今年の地価調査結果が公表され、道内では札幌などで前年に比べ上昇している地点が見られ総じて横這い傾向にあるのにも拘らず、宗谷管内は前年との下落幅が大きくなるなど上がり目なく低迷状態が続いている。
 調査対象の基準地として宗谷管内には40地点あり、稚内には住宅地3カ所、商業地、工業地各1カ所の5カ所ある。住宅地は港4丁目4番が前年から2・5%下落したものの、潮見4―2、緑5―10は増減なく、大黒2―2の商業地は3・4%下落(昨年は前年比3・5%下落)と下げ幅が縮小した。
 北地区の標準地としての位置付けにある港4だが、それより北方にある中央、宝来、恵比須、ノシャップなどはどうなのか。思うに土地の需要も少なく下落幅が大きいのでは。

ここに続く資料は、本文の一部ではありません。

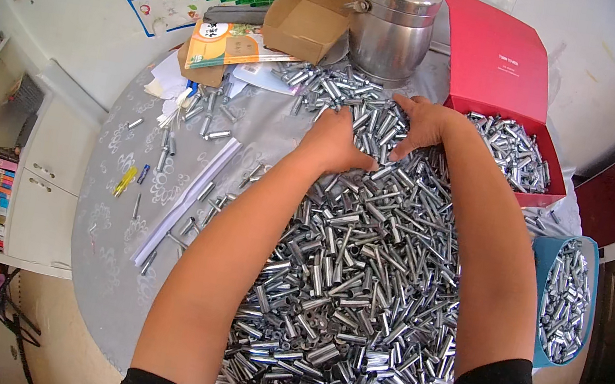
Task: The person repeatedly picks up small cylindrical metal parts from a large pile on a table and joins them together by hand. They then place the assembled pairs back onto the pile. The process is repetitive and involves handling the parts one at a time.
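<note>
A large pile of loose silver metal sleeves and rods (pixel 359 272) spreads from the near table edge up to my hands. At its far end lies a heap of expansion bolts (pixel 375 118), which look assembled. My left hand (pixel 335 144) rests at the left of this heap, thumb stretched right and apart from the fingers; some fingertips are hidden among the bolts. Opposite it, my right hand (pixel 424 124) touches the heap's right side with fingers and thumb spread. Bolts lie between both hands, and neither hand visibly grips one.
A red box (pixel 551 178) with raised lid and a blue bin (pixel 589 317), both full of bolts, stand at right. Behind are a steel pot (pixel 393 33) and a cardboard box (pixel 306 21). A white strip (pixel 189 201) and yellow tool (pixel 124 181) lie left on the grey-clothed table (pixel 107 241).
</note>
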A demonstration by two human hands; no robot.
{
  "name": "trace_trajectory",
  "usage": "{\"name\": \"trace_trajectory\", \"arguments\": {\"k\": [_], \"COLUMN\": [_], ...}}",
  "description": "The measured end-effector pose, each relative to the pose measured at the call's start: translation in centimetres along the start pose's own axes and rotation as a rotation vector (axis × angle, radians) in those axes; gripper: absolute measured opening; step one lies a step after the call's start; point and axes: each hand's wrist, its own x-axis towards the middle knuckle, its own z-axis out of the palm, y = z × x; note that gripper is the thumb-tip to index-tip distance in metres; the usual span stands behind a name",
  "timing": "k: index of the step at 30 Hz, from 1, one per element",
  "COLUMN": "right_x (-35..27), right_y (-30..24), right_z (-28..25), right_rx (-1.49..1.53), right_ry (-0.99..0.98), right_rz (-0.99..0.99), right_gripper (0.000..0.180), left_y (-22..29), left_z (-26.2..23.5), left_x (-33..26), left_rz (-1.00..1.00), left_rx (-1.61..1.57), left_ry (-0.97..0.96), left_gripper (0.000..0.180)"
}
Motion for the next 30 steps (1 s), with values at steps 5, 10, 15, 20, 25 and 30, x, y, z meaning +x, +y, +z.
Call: {"name": "trace_trajectory", "arguments": {"k": [5, 10, 15, 20, 25, 30], "right_x": [-0.1, 0.9, 1.0, 1.2, 1.9, 2.2], "right_y": [-0.6, 0.0, -0.9, -1.5, -2.8, -4.7], "right_z": [0.5, 1.7, 2.0, 2.3, 2.3, 1.8], "right_rx": [0.002, 0.154, 0.276, 0.308, 0.237, 0.407], "right_ry": [0.089, 0.164, 0.175, 0.189, 0.2, 0.071], "right_rz": [0.033, 0.003, 0.046, 0.072, 0.013, 0.03], "right_gripper": [0.121, 0.11, 0.103, 0.097, 0.093, 0.085], "left_y": [0.8, 0.5, -0.1, 0.0, -1.2, -1.5], "left_z": [-0.5, -0.7, -0.5, -1.2, -1.0, -0.7], "left_x": [-0.2, -0.1, -0.4, -0.8, -0.9, -0.7], "left_rz": [-0.071, -0.064, -0.028, -0.057, -0.068, -0.035], "left_rx": [0.045, -0.037, -0.162, -0.243, -0.376, -0.49], "left_ry": [-0.018, -0.033, 0.01, -0.002, 0.007, -0.039], "left_gripper": [0.092, 0.081, 0.062, 0.06, 0.07, 0.072]}}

 東(潮見)、南(緑)は横這いながら土地需要は少なく空き家も増えてきており、稚内総体としての地価は長期低落傾向に歯止めが掛かっていない状況にあるのは違いない。
 このように宗谷管内では全体に下落基調にある中、猿払(鬼志別浜鬼志別)の2カ所の横這いは特筆される。不動産鑑定士は水産業の安定した経営基盤により所得が高く地価が維持されていると分析している。ホタテさまさまである。
 基準地にはなっていないが宗谷岬の漁家もホタテなど魚介による高収入により総体的に所得は高水準にある。
 土地の価格というのは経済指標として好・不況の物差しになり、そのマチの景況が分かる。稚内の横這いは下落が底を突く底値になったためと見られ景気回復には程遠い。